When bias affects your medical decision-making

By Naveed Saleh, MD, MS | Fact-checked by Barbara Bekiesz
Published October 31, 2022

Key Takeaways

  • Cognitive bias frequently stems from mental shortcuts, which help us make the rapid-fire decisions of daily life.

  • In medicine, cognitive biases could not only undermine individual patient care but also affect publication decisions and the trajectory of knowledge.

  • Methods to combat bias include reflection and cognitive forcing.

Despite their best intentions, physicians can sometimes fall victim to cognitive bias.
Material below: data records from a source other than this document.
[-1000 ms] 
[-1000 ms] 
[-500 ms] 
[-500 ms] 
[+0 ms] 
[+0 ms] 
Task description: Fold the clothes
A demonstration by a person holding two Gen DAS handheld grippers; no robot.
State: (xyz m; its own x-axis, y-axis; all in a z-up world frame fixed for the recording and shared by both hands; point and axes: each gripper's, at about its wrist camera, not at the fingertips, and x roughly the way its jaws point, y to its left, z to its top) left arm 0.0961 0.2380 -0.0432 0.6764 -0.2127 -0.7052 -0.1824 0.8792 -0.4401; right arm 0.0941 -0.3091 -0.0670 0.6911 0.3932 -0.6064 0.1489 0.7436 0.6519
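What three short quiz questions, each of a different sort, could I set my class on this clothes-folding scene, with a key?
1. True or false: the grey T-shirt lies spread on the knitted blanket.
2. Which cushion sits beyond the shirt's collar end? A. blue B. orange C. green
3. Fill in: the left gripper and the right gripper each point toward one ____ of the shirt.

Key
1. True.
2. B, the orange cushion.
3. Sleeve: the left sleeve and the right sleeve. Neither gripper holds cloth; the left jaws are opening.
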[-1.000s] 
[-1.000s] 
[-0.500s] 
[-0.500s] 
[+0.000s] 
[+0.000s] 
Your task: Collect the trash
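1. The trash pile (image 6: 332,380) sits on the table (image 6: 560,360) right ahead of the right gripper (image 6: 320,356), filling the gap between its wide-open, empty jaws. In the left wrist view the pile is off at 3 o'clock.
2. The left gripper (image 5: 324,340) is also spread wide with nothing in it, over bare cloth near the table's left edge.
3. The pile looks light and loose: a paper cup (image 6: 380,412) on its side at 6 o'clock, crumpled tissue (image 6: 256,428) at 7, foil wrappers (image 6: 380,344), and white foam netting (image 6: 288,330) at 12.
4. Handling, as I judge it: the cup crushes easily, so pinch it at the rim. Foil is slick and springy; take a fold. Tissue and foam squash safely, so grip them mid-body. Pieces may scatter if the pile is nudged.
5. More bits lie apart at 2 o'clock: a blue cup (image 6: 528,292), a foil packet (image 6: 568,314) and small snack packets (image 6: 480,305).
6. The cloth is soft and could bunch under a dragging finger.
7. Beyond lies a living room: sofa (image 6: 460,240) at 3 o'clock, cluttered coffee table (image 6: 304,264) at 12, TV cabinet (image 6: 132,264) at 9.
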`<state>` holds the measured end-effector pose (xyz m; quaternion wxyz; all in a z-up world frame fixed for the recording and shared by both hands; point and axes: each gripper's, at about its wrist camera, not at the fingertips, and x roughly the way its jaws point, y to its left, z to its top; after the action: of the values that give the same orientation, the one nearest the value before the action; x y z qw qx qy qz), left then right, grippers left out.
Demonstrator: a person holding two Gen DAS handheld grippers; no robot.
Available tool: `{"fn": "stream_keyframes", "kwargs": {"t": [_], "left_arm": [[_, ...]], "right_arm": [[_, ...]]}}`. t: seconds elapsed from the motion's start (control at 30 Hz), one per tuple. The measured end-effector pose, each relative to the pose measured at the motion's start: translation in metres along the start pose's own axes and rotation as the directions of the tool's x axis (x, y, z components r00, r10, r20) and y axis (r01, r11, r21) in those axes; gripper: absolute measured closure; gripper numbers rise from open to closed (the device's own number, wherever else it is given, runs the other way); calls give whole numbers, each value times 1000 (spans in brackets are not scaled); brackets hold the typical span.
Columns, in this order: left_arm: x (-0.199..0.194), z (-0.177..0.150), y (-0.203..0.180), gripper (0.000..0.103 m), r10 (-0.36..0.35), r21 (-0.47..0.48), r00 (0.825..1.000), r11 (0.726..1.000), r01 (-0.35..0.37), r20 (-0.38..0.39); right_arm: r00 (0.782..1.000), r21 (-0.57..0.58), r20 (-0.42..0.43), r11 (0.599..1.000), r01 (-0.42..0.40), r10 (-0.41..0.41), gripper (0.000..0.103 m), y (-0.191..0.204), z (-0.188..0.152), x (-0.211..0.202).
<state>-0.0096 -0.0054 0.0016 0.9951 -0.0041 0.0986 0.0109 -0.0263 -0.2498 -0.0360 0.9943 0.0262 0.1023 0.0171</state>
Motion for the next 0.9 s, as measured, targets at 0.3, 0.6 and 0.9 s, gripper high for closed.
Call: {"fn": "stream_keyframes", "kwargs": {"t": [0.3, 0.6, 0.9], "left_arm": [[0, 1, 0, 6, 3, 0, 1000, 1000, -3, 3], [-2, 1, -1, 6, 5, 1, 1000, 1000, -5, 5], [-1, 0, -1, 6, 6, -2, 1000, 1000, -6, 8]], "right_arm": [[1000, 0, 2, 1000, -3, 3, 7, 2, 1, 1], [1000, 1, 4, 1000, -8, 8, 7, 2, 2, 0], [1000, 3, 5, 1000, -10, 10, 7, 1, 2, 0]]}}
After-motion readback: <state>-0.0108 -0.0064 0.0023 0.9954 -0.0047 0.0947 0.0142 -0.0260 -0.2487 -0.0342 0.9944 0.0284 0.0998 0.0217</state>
Such errors in thinking have the potential to alter not only the course of patient care, but also the dissemination of scientific knowledge when bias affects editors’ selection of which articles get published in medical journals.

To avoid cognitive bias, there are strategies clinicians can utilize such as guided reflection and cognitive forcing.

How cognitive bias works

Systematic errors in thinking give rise to cognitive biases. Cognitive bias happens when intuitive—or “fast”—thinking takes the place of analytical thought, according to research published in the Journal of the Royal College of Physicians of Edinburgh.[]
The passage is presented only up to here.